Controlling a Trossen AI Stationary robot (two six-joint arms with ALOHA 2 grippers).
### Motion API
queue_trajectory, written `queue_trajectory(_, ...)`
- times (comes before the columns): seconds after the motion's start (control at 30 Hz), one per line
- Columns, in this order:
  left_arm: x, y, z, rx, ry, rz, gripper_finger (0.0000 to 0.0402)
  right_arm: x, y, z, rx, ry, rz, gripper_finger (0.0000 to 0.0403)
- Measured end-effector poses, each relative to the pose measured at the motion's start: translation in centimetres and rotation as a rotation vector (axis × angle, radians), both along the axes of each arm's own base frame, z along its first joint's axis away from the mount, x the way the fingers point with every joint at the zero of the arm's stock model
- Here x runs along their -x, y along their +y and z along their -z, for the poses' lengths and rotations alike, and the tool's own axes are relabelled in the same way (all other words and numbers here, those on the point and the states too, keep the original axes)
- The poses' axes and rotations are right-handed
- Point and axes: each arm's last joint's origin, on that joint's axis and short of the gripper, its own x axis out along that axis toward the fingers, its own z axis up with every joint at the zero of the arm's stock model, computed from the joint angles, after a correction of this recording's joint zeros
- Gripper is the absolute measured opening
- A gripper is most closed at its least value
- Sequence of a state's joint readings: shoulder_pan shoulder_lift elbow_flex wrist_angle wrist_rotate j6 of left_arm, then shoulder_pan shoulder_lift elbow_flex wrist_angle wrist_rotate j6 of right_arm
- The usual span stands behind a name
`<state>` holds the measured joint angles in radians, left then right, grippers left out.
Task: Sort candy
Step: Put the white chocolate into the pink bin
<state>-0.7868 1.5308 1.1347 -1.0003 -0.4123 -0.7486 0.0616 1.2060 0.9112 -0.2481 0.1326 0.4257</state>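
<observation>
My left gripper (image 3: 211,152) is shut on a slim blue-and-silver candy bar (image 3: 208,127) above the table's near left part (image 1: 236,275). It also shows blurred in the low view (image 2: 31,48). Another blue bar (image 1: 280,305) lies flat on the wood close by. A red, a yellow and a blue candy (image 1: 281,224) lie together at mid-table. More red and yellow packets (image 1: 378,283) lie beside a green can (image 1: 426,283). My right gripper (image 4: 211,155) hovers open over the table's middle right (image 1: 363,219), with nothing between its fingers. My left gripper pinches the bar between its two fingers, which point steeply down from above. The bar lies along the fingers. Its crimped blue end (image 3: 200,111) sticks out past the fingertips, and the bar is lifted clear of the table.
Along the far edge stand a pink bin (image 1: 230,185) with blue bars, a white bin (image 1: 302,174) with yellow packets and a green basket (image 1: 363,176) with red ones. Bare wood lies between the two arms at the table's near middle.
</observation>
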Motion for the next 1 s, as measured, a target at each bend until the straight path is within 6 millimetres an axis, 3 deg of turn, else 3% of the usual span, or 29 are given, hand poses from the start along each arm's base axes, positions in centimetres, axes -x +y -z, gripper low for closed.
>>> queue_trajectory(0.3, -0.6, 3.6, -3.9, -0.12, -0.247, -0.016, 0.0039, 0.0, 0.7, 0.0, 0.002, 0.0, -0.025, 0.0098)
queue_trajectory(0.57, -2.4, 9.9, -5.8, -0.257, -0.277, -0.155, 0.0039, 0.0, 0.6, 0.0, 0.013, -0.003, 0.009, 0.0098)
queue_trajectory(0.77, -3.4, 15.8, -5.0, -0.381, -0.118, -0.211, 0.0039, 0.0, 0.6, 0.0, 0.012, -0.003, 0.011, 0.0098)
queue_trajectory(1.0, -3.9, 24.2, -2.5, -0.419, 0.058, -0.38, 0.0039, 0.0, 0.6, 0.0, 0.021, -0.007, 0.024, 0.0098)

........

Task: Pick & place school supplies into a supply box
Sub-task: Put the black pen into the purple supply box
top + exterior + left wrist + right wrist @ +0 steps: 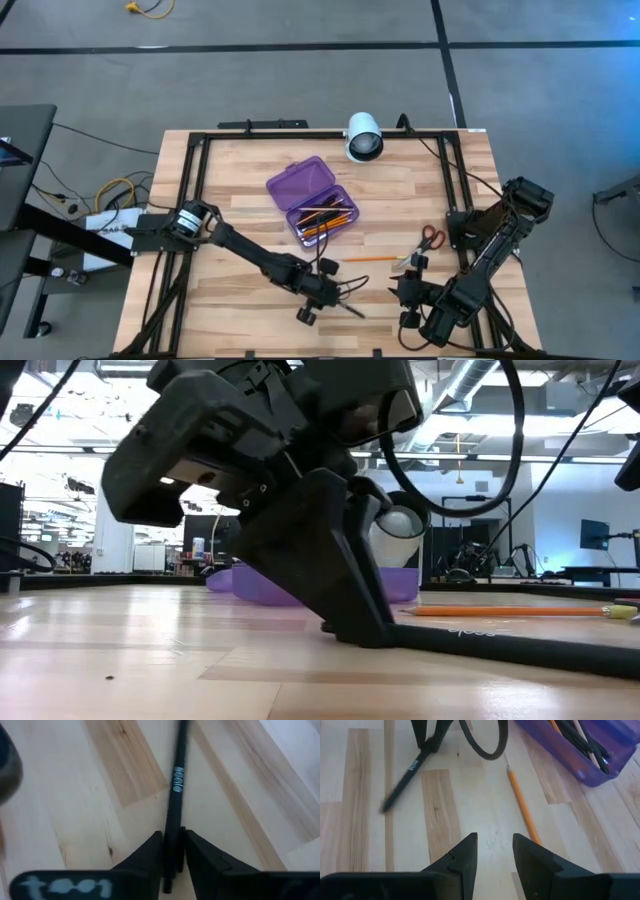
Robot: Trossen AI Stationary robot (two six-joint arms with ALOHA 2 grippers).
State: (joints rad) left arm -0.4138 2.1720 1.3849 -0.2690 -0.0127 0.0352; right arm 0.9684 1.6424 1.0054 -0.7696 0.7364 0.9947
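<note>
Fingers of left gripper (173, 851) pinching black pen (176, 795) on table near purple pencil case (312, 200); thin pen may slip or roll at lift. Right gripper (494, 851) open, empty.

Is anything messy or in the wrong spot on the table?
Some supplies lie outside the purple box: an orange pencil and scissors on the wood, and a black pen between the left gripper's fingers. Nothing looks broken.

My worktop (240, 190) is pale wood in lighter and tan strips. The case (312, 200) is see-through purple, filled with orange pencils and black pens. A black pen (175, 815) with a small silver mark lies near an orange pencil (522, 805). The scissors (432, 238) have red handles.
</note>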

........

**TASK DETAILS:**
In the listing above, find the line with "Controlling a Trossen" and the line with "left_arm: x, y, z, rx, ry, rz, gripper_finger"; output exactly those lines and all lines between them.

**RESULT OF THIS TASK:**
Controlling a Trossen AI Stationary robot (two six-joint arms with ALOHA 2 grippers).
### Motion API
queue_trajectory, written `queue_trajectory(_, ...)`
- times (comes before the columns): seconds after the motion's start (control at 30 Hz), one per line
- Columns, in this order:
  left_arm: x, y, z, rx, ry, rz, gripper_finger (0.0000 to 0.0402)

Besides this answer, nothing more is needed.